** Opening Dataset extract block **

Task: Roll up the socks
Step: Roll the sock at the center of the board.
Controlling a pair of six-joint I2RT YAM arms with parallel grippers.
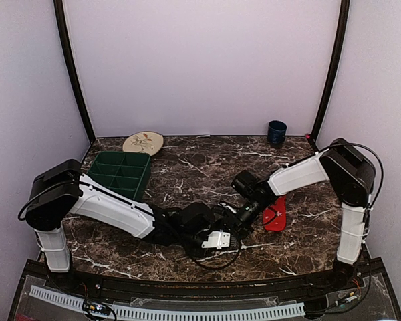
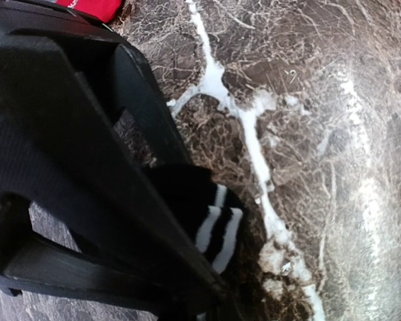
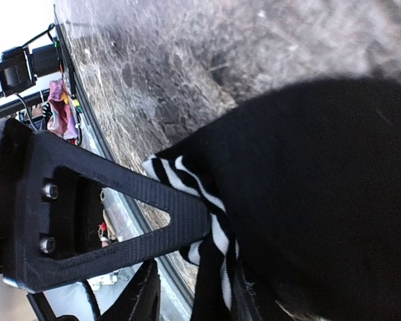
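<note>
The black sock [image 3: 314, 194] with its white-striped cuff [image 2: 217, 231] lies on the marble table between both grippers; the arms hide it in the top view. My left gripper [image 2: 210, 294] [image 1: 227, 226] is shut on the black sock, and the striped cuff pokes out beside its fingers. My right gripper [image 3: 180, 251] [image 1: 244, 214] is open, with its upper fingertip [image 3: 190, 217] resting against the cuff. The red sock [image 1: 275, 214] [image 2: 87, 7] lies flat just right of the right gripper, untouched.
A green compartment tray [image 1: 120, 172] stands at the back left, with a round patterned plate [image 1: 143, 142] behind it. At the back right is a dark blue cup [image 1: 277, 132]. The table's near edge [image 1: 187, 277] runs close below the grippers.
</note>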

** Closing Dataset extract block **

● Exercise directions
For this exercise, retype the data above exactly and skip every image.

● Answer section
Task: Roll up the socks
Step: Roll the sock at the center of the board.
Controlling a pair of six-joint I2RT YAM arms with parallel grippers.
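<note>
The black sock [image 3: 314, 194] with its white-striped cuff [image 2: 217, 231] lies on the marble table between both grippers; the arms hide it in the top view. My left gripper [image 2: 210, 294] [image 1: 227, 226] is shut on the black sock, and the striped cuff pokes out beside its fingers. My right gripper [image 3: 180, 251] [image 1: 244, 214] is open, with its upper fingertip [image 3: 190, 217] resting against the cuff. The red sock [image 1: 275, 214] [image 2: 87, 7] lies flat just right of the right gripper, untouched.
A green compartment tray [image 1: 120, 172] stands at the back left, with a round patterned plate [image 1: 143, 142] behind it. At the back right is a dark blue cup [image 1: 277, 132]. The table's near edge [image 1: 187, 277] runs close below the grippers.
</note>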

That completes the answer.